Anna Wintour, rédactrice en chef du Vogue américain depuis 21 ans, fascine avec son intemporelle coupe au carré, ses tailleurs Chanel et ses verres fumés qui lui dévorent la moitié du visage. Dans Le diable s'habille en Prada, c'est elle, papesse du chiffon, autorité suprême des passerelles, que Meryl Streep campait avec une froideur terrifiante.

Dans l'imparfait documentaire The September Issue, qui sort chez nous le 23 octobre, RJ Cutler braque sa caméra sur cette frêle Londonienne devant qui tous les designers multiplient les courbettes gênantes. Si Anna aime, tout baigne. Si Anna déteste, fuyez comme la peste.

 

Et pourquoi le numéro de septembre plutôt que celui de janvier, par exemple? Parce qu'il s'agit de la plus volumineuse livraison de Vogue de l'année: ses 840 pages pèsent cinq livres et 13 millions de fashionistas s'arrachent cette bible de la mode.

Les premières minutes de ce film, tourné en 2007, illustrent parfaitement le produit annoncé: seule dans son royaume de papier glacé, la reine Anna coupe froidement toutes les têtes qui dépassent. Anna hait les deux mannequins choisies? C'est fini pour elles. Trop laid, trop court, trop lourd, Anna dicte et tranche sur un ton blasé qui oscille entre le dégoût et la répulsion.

Et attendez d'entendre les commentaires qu'Anna - et ses soeurs - émettent sur l'actrice britannique Sienna Miller, dont le visage illumine la page couverture de ce numéro de septembre. Ark, trop de dents, ouache, on voit ses plombages, il faut absolument retoucher son cou, ses cheveux sont horribles, tout y passe, comme s'il s'agissait d'un morceau de viande.

Bon, ça va, on a vite fait le tour, Mme Wintour. Heureusement, le point central du documentaire se déplace vers la directrice de création du magazine, Grace Coddington, 68 ans, une rousse Galloise qui contredit fréquemment sa redoutée patronne, alors que tous ses collègues, tétanisés, tremblotent devant elle.

Romantique, rigolote et pleine d'esprit, Grace ramène un peu de raison dans cet univers malsain en s'opposant aux retouches à l'ordinateur, en s'insurgeant contre la dictature des publicitaires et en critiquant la maigreur de certains mannequins. Du bout des lèvres, Anna reconnaît, à la toute fin du film, que le vrai génie de Vogue, c'est Grace Coddington.

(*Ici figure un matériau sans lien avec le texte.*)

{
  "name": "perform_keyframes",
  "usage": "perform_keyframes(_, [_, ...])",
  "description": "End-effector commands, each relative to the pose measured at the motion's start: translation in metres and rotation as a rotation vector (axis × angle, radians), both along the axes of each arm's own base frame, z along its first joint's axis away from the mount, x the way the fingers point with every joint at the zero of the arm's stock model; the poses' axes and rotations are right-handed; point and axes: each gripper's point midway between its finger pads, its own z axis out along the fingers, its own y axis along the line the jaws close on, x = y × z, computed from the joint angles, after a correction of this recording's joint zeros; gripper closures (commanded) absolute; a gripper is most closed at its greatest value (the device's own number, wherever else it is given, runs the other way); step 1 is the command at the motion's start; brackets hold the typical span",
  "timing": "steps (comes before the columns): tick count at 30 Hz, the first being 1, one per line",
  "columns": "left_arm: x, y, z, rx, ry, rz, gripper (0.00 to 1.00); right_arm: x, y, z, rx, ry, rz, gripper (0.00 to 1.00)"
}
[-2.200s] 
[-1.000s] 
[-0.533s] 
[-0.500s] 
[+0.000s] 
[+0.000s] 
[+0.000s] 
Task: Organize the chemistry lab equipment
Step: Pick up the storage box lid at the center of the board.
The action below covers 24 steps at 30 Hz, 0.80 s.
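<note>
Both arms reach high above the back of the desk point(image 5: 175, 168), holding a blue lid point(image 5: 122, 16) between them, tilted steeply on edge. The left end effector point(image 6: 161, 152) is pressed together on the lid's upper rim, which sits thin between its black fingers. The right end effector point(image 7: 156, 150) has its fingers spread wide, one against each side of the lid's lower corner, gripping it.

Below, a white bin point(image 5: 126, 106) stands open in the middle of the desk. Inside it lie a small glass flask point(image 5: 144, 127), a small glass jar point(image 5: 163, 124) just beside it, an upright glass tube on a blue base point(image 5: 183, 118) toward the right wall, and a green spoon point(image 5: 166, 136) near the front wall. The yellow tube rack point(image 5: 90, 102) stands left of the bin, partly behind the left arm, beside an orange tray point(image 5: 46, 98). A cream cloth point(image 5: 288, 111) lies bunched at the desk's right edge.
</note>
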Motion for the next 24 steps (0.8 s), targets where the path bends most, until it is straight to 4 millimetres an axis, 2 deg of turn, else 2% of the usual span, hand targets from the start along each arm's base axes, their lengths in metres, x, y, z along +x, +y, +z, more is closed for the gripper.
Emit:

Sinon, RJ Cutler, vraiment trop gentil avec son sujet, ne montre aucune image qui aurait pu déboulonner le mythe de la grande Anna. Jamais le cinéaste ne donne la parole à ses détracteurs. Jamais il ne questionne son postulat de base voulant qu'Anna Wintour règne en dictatrice sur toute l'industrie de la mode mondiale, une machine valant 300 milliards US.

À la limite, c'est quasiment humiliant de voir les Mario Testino, Jean-Paul Gaultier et Oscar de la Renta, des légendes du milieu, obéir à leur maîtresse de 59 ans comme des petits caniches de compétition. Un peu de colonne, messieurs.

Dans une scène fort dérangeante, Anna Wintour débarque chez Yves Saint Laurent à Paris et démolit le travail du créateur Stefano Pilati avant même que sa collection ne soit terminée. De quoi se mêle-t-elle? Et pourquoi personne n'ose la contrarier? Pas étonnant que son surnom soit «Nuclear Wintour» (l'hiver nucléaire). Après elle, il ne reste plus rien. Que de la désolation.

Avant la sortie de The September Issue, les rumeurs grondaient: Anna Wintour serait bientôt virée de Vogue, un congédiement déguisé en mise à la retraite. Rien de tout cela n'est arrivé. Anna sirote son café Starbucks tous les matins, toujours retranchée derrière ses verres fumés, toujours à la recherche de la prochaine assistante à humilier. C'est le début d'un nouvel hiver (de force) nucléaire.

Je lévite

Avec Glee, une nouvelle comédie de Fox. Une sorte de High School Musical qui se mélange à la sitcom Arrested Development et au film musical Grease. C'est drôle, irrévérencieux et hyper attachant. Et c'est disponible sur iTunes.

Je l'évite

Les nouvelles pubs de fromage. Plein de concepts d'ici, qu'à peu près personne d'ici n'arrive à décrypter. On s'ennuie quasiment de la rumeur qui court. Quasiment.